[bug report] NVMe/IB: kmemleak observed on 5.17.0-rc5 with nvme-rdma testing

Mon Mar 21 02:25:46 PDT 2022

>>>>> # nvme connect to target
>>>>> # nvme reset /dev/nvme0
>>>>> # nvme disconnect-all
>>>>> # sleep 10
>>>>> # echo scan > /sys/kernel/debug/kmemleak
>>>>> # sleep 60
>>>>> # cat /sys/kernel/debug/kmemleak
>>>>>
>>>> Thanks I was able to repro it with the above commands.
>>>>
>>>> Still not clear where is the leak is, but I do see some non-symmetric
>>>> code in the error flows that we need to fix. Plus the keep-alive timing
>>>> movement.
>>>>
>>>> It will take some time for me to debug this.
>>>>
>>>> Can you repro it with tcp transport as well ?
>>>
>>> Yes, nvme/tcp also can reproduce it, here is the log:

Looks like the offending commit was 8e141f9eb803 ("block: drain file 
system I/O on del_gendisk") which moved the call-site for a reason.

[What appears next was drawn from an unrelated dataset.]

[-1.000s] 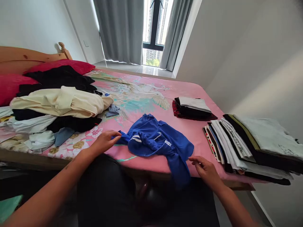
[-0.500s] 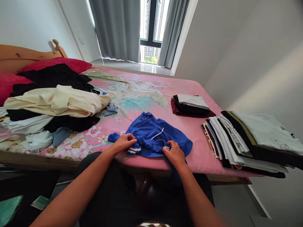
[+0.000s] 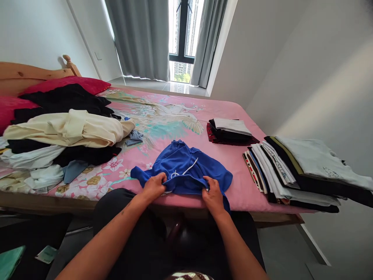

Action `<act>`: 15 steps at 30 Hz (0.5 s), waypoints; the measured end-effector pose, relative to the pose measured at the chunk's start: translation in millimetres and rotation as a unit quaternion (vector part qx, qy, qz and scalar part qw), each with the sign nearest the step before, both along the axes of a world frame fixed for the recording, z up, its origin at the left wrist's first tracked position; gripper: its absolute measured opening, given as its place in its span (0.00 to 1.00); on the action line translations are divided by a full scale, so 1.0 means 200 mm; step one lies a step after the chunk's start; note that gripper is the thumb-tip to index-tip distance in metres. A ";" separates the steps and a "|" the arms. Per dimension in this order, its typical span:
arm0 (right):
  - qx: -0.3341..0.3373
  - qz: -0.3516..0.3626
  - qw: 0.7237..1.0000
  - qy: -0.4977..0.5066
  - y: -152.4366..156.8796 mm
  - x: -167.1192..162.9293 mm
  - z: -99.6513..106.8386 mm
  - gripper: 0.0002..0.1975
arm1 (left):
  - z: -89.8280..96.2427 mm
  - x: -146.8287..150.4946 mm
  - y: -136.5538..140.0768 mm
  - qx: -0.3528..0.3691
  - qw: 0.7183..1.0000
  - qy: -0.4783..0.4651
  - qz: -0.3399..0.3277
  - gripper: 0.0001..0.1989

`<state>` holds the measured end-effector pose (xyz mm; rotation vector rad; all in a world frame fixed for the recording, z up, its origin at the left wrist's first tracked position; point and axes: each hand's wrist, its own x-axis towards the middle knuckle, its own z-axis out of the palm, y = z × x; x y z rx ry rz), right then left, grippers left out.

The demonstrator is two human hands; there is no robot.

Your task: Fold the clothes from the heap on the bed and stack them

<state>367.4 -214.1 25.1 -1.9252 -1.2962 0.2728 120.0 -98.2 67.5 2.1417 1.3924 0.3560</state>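
A blue hoodie with white drawstrings lies bunched at the near edge of the bed. My left hand grips the left part of its near edge, with the fingers curled around the cloth. On the right part of that edge, my right hand is closed with the thumb on top. Between the two hands the cloth is stretched in a smooth fold. A sleeve-like end sticks out to the left, and some cloth hangs down beside my right hand. The fingertips of both hands are partly hidden.
Left on the pink bedsheet lies a loose heap of clothes with a cream garment on top, near red pillows. To the right are a small folded stack and a larger folded stack at the bed's edge.
The ribbed, white-striped band between my hands is now covered by smooth blue cloth. Both hands have closed further around the edge. The view has shifted slightly.
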 end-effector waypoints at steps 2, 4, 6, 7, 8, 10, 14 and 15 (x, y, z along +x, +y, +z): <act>0.080 -0.022 0.997 0.003 -0.03 0.04 0.07 0.20 | 0.06 -0.04 -0.01 0.116 0.988 -0.004 0.101 0.07; 0.146 -0.015 0.989 -0.032 -0.08 0.07 0.15 0.20 | 0.12 -0.09 -0.05 0.222 0.965 -0.025 0.139 0.08; 0.168 0.021 0.983 -0.073 -0.13 0.07 0.21 0.21 | 0.13 -0.12 -0.11 0.257 0.960 -0.025 0.111 0.10; 0.162 0.039 0.982 -0.084 -0.16 0.07 0.22 0.21 | 0.12 -0.13 -0.15 0.244 0.966 -0.010 0.085 0.11; 0.149 0.052 0.984 -0.087 -0.19 0.06 0.22 0.21 | 0.09 -0.14 -0.19 0.219 0.974 0.014 0.060 0.13; 0.121 0.063 0.988 -0.075 -0.25 0.04 0.17 0.21 | 0.02 -0.14 -0.28 0.171 0.983 0.062 0.026 0.18; 0.106 0.044 0.993 -0.027 -0.34 0.00 0.07 0.21 | -0.06 -0.07 -0.44 0.196 0.977 0.080 -0.004 0.27; 0.107 0.039 0.993 -0.015 -0.35 -0.01 0.06 0.20 | -0.06 -0.03 -0.47 0.208 0.975 0.067 -0.031 0.29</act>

However rq_qos_exit() should be reentrant safe, so can you verify
that this change eliminates the issue as well?
--

diff --git a/block/blk-core.c b/block/blk-core.c
index 94bf37f8e61d..6ccc02a41f25 100644
--- a/block/blk-core.c
+++ b/block/blk-core.c
@@ -323,6 +323,7 @@ void blk_cleanup_queue(struct request_queue *q)

         blk_queue_flag_set(QUEUE_FLAG_DEAD, q);

+       rq_qos_exit(q);
         blk_sync_queue(q);
         if (queue_is_mq(q)) {
                 blk_mq_cancel_work_sync(q);
--